Five things for pharma marketers to know: Friday, October 17

Amgen sues Sanofi and Regeneron over alleged patent infringment of experimental drug evolocumab
Amgen sues Sanofi and Regeneron over alleged patent infringment of experimental drug evolocumab

Amgen has taken the PCSK9 race to the courts. The Thousand Oaks, CA, company announced Friday that it is suing Sanofi and Regeneron over allegations of patent infringement of its experimental drug evolocumab. Amgen's goal is to keep Sanofi and Regeneron from producing their experimental drug candidate alirocumab, which recently wrapped Phase III clinical trials. Analysts have been watching the PSCK9 race closely, as have competitors: Amgen filed its drug with the FDA in August and although Sanofi and Regeneron have yet to submit their paperwork, they are expected to attach a $67.5 million priority review voucher to the request to close the gap.

An FDA panel says that the Pfizer's black-box warning on the smoking-cessation drug Chantix should not be changed. Reuters reports that Pfizer had been lobbying to get the warning removed, but the majority of the advisory panel said the warning label — the most severe one the FDA can require —should stay put. The panel also said, however, that it was open to changing its mind if new post-marketing data is submitted for its consideration. The FDA imposed the black-box warning on Chantix, said to prompt side effects including suicidal thoughts and erratic behavior, in 2009.

Investor William Ackman is accusing Allergan of misleading investors. Reuters, which says it was unable to confirm Ackman's claims or get a response from Allergan, reports that the investor alleges his hedge fund, Pershing Square Capital Management, has seen documents that reveal the Botox maker knowingly gave shareholders misleading information. Allergan has been fighting off a Valeant takeover in a battle that has been raging since the summer.

Pharmacyclics and Roche have signed an agreement to examine how their respective drugs Imbruvica and Gazyva work together against non-Hodgkin Lymphoma and chronic lymphocytic leukemia/small lymphocytic lymphoma. Pharmacyclics's Imbruvica (ibrutinib) and Roche's Gazyva (obinutuzumab) are both approved for CLL, with slight differences: Imbruvica is for CLL patients who have received one prior therapy and in CLL patients with deletion of the short arm of chromosome 17. Gazyva is used with chemotherapy drug chlorambucil for CLL patients with previously untreated CLL.

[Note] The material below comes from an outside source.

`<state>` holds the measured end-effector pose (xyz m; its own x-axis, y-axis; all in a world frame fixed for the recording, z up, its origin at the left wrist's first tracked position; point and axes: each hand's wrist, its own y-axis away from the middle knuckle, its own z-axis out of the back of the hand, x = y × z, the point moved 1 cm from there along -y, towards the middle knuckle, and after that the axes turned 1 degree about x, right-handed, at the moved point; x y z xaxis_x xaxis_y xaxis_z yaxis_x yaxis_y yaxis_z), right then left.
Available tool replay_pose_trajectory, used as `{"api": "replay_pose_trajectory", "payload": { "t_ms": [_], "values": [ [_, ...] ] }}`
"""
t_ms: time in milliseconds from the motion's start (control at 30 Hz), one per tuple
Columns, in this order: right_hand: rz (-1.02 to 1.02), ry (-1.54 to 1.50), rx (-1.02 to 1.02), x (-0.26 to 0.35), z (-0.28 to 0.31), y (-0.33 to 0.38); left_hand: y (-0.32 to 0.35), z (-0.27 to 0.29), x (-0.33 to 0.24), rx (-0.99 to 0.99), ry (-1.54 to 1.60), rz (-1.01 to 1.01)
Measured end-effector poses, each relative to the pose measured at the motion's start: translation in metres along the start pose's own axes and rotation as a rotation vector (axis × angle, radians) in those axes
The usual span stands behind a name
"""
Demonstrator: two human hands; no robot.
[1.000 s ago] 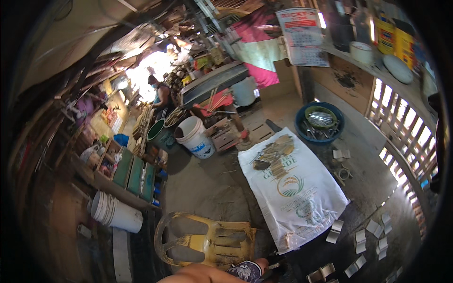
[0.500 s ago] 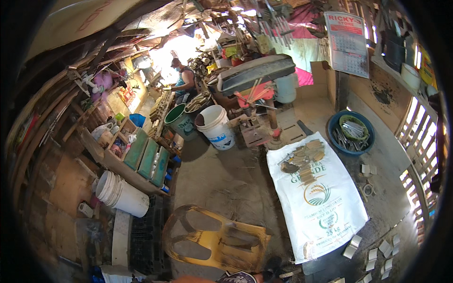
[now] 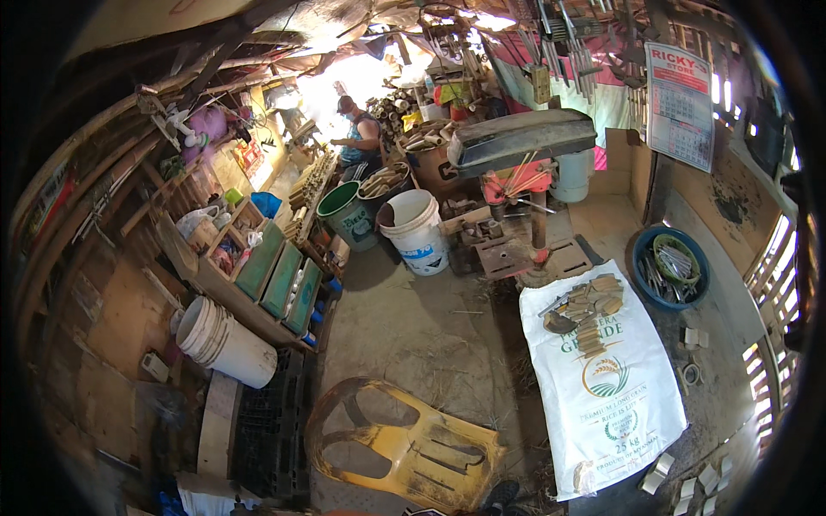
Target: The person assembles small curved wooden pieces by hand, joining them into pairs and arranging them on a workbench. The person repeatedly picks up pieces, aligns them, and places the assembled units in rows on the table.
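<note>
Neither of my hands shows at this moment. Close to the lower edge a yellow plastic chair (image 3: 404, 439) lies on the floor, its slotted seat toward the right. To its right a white printed sack (image 3: 551, 404) is spread flat. On the upper part of the sack sit several flat brownish pieces (image 3: 595, 297), some piled and some lined up in a row. A dark shoe (image 3: 502, 494) peeks in at the bottom beside the chair.
A blue basin (image 3: 639, 284) of metal rods stands right of the sack. Left are stacked white buckets (image 3: 232, 344) and a wooden drawer unit (image 3: 275, 279). Farther off are a white bucket (image 3: 417, 232), a green bucket (image 3: 348, 215), a bench machine (image 3: 516, 142) and a seated person (image 3: 363, 142).
The view has shifted, so the sack, basin and machine appear farther right and slightly lower. A patch of skin and patterned cloth at the bottom edge has nearly gone from view.
</note>
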<state>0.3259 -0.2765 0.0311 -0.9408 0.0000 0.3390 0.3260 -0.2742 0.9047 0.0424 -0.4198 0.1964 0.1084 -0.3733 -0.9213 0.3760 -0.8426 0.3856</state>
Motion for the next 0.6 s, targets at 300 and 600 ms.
{"api": "replay_pose_trajectory", "payload": {
  "t_ms": [300, 600],
  "values": [
    [0.014, 0.021, -0.006, 0.024, -0.007, -0.006, 0.017, 0.016, -0.002, -0.035, 0.059, 0.033],
    [0.019, 0.015, -0.013, 0.034, -0.012, -0.012, 0.018, 0.029, 0.001, -0.123, 0.059, -0.012]
  ]
}}
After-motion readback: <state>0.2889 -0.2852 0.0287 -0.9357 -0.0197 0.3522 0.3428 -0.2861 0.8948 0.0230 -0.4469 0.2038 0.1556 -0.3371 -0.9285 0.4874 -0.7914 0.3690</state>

GlaxoSmithKline says safety data for its experimental Ebola vaccine will not be ready until 2015, reports BBC news. The drugmaker has already started human testing as part of an expedited development process and expects to have around 20,000 testing doses ready to deploy among volunteers next year. GSK's head of Ebola research tells the BBC that the company will not know the right doses to recommend, or even how long the vaccine is effective, until sometime in 2016. “I don't think this can be seen as the primary answer to this particular outbreak,” he said. Meanwhile, Health and Human Services has thrown support behind a third possible Ebola vaccine. The government agency announced Thursday that it signed a one-year contract with Profectus BioSciences to provide $5.8 million and technical assistance for the vaccine, which will be used in animal safety studies. The contract can be extended to 13 months and $8.6 million. The GSK and HHS news comes as Ebola's death toll continues to rise and its reach expands. The World Health Organization has warned that the diagnosis rate could hit 10,000 people per month.